December 15, 2016
December 15, 2016
A hospital emergency department offers a sobering vantage point from which to monitor a community’s health. One clear trend in recent years is the increase of patients arriving after an opioid overdose – typically heroin.
Like most hospital emergency departments, Cooley Dickinson is at the front line of the opioid addiction crisis. Heroin use in our communities is not new. What is new is the magnitude of overdose deaths in Massachusetts caused by the availability of cheap heroin laced with fentanyl, a potent synthetic pain medication. We know that opioid addiction doesn’t discriminate: it’s a disease that impacts all ages, races, genders, and income levels. As a community-based health care system, we are designing a process to work with our community to prevent opioid overdoses and increase access to treatment.
From Jan. 1, through Sept. 30, in Hampshire County 25 people died of heroin overdoses. Countless others were “brought back” thanks to drugs like the FDA-approved naloxone, which reverses overdoses, saves lives, and offers a second chance.
In the course of her 10-year career in emergency medicine, Dr. Khama Ennis-Holcombe, medical director of the CDH emergency department, has treated many overdose victims.
She remembers recently giving naloxone to a patient who had overdosed. The patient woke up and asked, “How much did you give me?” Ennis-Holcombe was struck by the patient’s awareness of what had happened, and apparent lack of shock at having nearly died. Scenarios like that one are frequent occurrences at Cooley Dickinson’s emergency department.
We started wondering: How can Cooley Dickinson, a local community health care system, be part of the solution?
There is national consensus that the over-prescription of pain medication fueled the opioid crisis. Overprescribing began in the 1990s amid concerns about under-treatment of pain. Physicians were taught that the risk of addiction to prescription opiates had been exaggerated. In turn, they were influenced by the pharmaceutical industry’s research, pharma’s interpretation of that research, and the impact of direct-to-provider marketing. Many current heroin users started on their path with prescription painkillers.
This year, we created a task force within Cooley Dickinson Health Care to develop recommendations for a comprehensive approach to reducing opioid use, dependence, and overdose. Some changes are simple: Provide information to patients and families about local resources for treatment and support; Offer more provider education to assure appropriate prescribing is occurring. Other changes, such as providing treatment for opioid dependence within the Cooley Dickinson Health Care system will take more time to implement.
Our focus is on making sure we rely on evidence-based approaches to reduce the incidence of substance use disorders. Our actions are guided by local needs and align with the substance use prevention work being done by colleagues at our parent organization Massachusetts General Hospital, which has made this issue a priority.
What can the community expect from Cooley Dickinson?
• Clinicians will ask questions to help identify those with a substance use disorder. Providers will continue to check the new on-line Massachusetts Prescription Awareness Tool, designed to help identify people who are seeking drugs to feed a substance use disorder. This is now required by state law.

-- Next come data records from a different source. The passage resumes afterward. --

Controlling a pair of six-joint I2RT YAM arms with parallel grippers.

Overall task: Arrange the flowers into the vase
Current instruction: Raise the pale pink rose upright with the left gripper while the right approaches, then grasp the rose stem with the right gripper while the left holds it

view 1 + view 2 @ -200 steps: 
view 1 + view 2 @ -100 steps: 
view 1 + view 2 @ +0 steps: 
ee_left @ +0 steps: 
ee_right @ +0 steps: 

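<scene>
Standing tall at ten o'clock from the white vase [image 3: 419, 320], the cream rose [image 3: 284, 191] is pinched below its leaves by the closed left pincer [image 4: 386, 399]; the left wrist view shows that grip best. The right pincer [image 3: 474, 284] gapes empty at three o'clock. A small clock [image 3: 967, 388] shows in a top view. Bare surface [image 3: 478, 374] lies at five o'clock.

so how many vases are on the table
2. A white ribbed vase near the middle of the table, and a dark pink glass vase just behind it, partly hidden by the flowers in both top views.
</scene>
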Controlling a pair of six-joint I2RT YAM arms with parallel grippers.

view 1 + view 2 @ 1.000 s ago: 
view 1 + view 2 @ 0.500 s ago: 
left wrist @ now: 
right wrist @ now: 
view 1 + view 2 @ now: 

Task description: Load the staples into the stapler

• We will train more physicians to prescribe buprenorphine, an opioid medication used to combat addiction.
• We will make sure patients and providers have the same expectations and understanding of the purpose, side effects, risks and benefits of using opioids to treat pain. We will reassess the need for pain control to ensure patients receive maximum benefit while minimizing risk.
• We will teach patients, families, staff and providers about substance use disorders, including diagnosis, treatment options, and recovery. We will train Cooley Dickinson employees on the best practices for caring for babies born to women with substance use disorders
• Because Cooley Dickinson recognizes opioid use disorder as a disease and treats it as a disease, we strive to eliminate stigma and focus on caring for patients with this disease with compassion.
• We will continue to collaborate with community-based organizations, such as Clinical & Support Options CARES Program, to refer patients to detoxification services, therapy and counseling, medication-assisted treatment, and other services.
Cooley Dickinson is proud to actively participate in the HOPE Coalition, which works with other health agencies and other disciplines such as law enforcement to reduce the impact of opioids in our community.
The opioid abuse crisis didn’t happen overnight and it will take time to see change. We invite local residents to join us in fighting stigma, educating themselves and their loved ones about the dangerous path to addiction, supporting people in recovery, and never giving up hope.
About the Authors
Peter Halperin, MD, is the medical director of the Integrated Behavioral Health program at Cooley Dickinson’s Atwood Community Health Center in Northampton.
Jeff Harness, MPH, is director of community health at Cooley Dickinson Health Care.
Halperin and Harness are co-chairs of Cooley Dickinson’s Opioid Task Force and work with the Hampshire HOPE Coalition.